Ultrapassando os extremos contemplativos ou eminentemente descritivos da crítica sobre os contextos e/ou objetos para os quais se inclinam, estes estudos, com idêntico rigor e vigor, possuem o mérito de formularem propostas de intervenção nas realidades e problemas enfocados, contribuindo, portanto, para a superação local dos desafios identificados e, a um só tempo, fornecendo significativos elementos para a reflexão acerca de situações congêneres.

Assim, esta edição principia com três artigos que consubstanciam importantes contributos para o conhecimento acerca do perfil editorial-científico que este periódico vem assumindo ao longo da sua existência, colaborando, ainda, para a compreensão de problemáticas educacionais internacionais e de maior especificidade pedagógica local.

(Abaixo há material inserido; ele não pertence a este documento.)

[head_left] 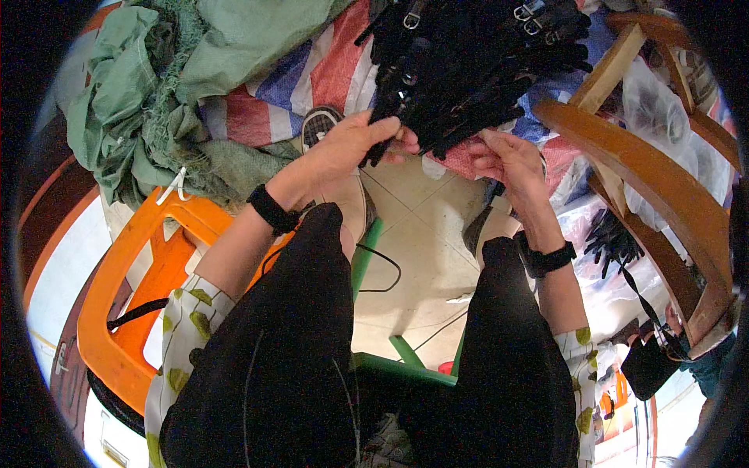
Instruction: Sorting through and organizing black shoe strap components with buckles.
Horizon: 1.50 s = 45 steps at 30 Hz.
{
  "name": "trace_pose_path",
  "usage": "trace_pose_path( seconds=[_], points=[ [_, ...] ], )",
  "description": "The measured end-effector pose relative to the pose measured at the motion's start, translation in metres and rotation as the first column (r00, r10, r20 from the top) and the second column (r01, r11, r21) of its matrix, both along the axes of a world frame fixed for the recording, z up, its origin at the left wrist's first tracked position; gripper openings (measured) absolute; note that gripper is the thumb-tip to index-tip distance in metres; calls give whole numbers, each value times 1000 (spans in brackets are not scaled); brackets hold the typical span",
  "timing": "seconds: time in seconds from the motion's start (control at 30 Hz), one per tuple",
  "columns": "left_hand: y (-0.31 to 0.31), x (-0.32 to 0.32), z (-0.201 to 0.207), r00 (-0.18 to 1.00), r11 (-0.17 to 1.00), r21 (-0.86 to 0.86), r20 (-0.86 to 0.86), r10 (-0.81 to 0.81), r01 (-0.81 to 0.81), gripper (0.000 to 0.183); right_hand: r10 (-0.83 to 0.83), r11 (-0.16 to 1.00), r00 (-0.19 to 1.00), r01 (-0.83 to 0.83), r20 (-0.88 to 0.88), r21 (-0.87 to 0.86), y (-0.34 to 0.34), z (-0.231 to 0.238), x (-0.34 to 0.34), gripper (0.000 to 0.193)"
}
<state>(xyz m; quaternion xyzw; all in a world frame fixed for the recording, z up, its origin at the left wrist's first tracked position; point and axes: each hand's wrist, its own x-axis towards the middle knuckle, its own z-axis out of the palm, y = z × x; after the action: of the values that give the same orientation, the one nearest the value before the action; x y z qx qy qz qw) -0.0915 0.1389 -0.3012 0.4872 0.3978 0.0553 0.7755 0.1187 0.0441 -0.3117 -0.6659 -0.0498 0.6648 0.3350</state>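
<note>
A big pile of black straps with metal buckles (476,62) lies in front of me on a red, white and blue striped sheet (328,70). My left hand (351,144) is closed on the near ends of a bundle of black straps (406,117) at the pile's lower left edge. My right hand (507,160) pinches strap ends at the same bundle's right side. Both wrists wear black bands. My knees in black trousers fill the lower middle.
Green netting and cloth (156,101) is heaped at the upper left. An orange plastic chair (125,312) stands at my left, a wooden chair frame (647,187) with clear plastic bags at my right. A green stool (398,366) shows between my legs over a tiled floor (421,249).
</note>
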Motion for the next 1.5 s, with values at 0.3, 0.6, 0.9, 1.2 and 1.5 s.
trace_pose_path(
  seconds=[0.3,0.6,0.9,1.2,1.5],
  points=[
    [0,-4,-1,976,919,-343,-157,148,-194,21,-56,998,996,58,63,-32,15,-26,-15,22],
    [4,0,6,990,931,-352,-131,50,-93,23,-99,976,987,121,-127,180,-8,16,9,9],
    [-13,20,19,996,804,-590,89,-21,70,29,103,945,995,-99,5,312,-2,5,-2,24],
    [2,-8,19,951,742,-606,-81,299,-286,16,127,989,987,-133,93,60,12,-3,-6,30],
    [8,-12,8,901,747,-529,-88,425,-403,18,-97,993,994,94,-39,-73,24,-36,-16,30]
  ],
)
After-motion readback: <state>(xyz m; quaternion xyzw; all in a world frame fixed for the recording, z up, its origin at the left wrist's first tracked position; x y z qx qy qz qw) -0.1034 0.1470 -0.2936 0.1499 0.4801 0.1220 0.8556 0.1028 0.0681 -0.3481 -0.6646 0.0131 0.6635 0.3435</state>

O primeiro trabalho, de Álvaro Chrispino, Márcia Bengio Albuquerque e Patrícia Borges Coutinho da Silva (Chrispino et al.), intitulado “Os vinte anos da Revista Ensaio analisados por meio de Redes Sociais”, cumpre neste número função institucional e, em paralelo, científica, pois, para além da disponibilização de elementos estratégicos para o conhecimento do perfil da evolução histórica deste periódico, o faz coerentemente ao rigor científico necessário, discutindo, ainda, a pertinência da metodologia empregada. Mapeando 466 artigos selecionados a partir do total de 620 publicados em 80 números deste periódico, a começar por sua primeira edição, em 1993, os autores adotam a abordagem de Redes Sociais, por meio do software Program for Large Network Analysis (PAJEK), de modo a traçar o seu perfil decenal com base no quantitativo de autores e instituições às quais estes se vinculam e, ainda, das palavras-chave associadas ao conjunto desses trabalhos. A título de conclusão mais geral, postulam que a missão da Revista Ensaio nos campos prioritários propostos – Avaliação e Políticas Públicas em Educação – vem sendo cumprida com fidelidade, fazendo com que o periódico afirme-se “como veículo de divulgação de dados e ideias, reflexões e debates no grande campo da Educação, oferecendo uma visão plural dos fenômenos educacionais nos diversos ângulos de análise, a saber: políticos, administrativos, econômicos, sociais, epistemológicos e axiológicos, especialmente”.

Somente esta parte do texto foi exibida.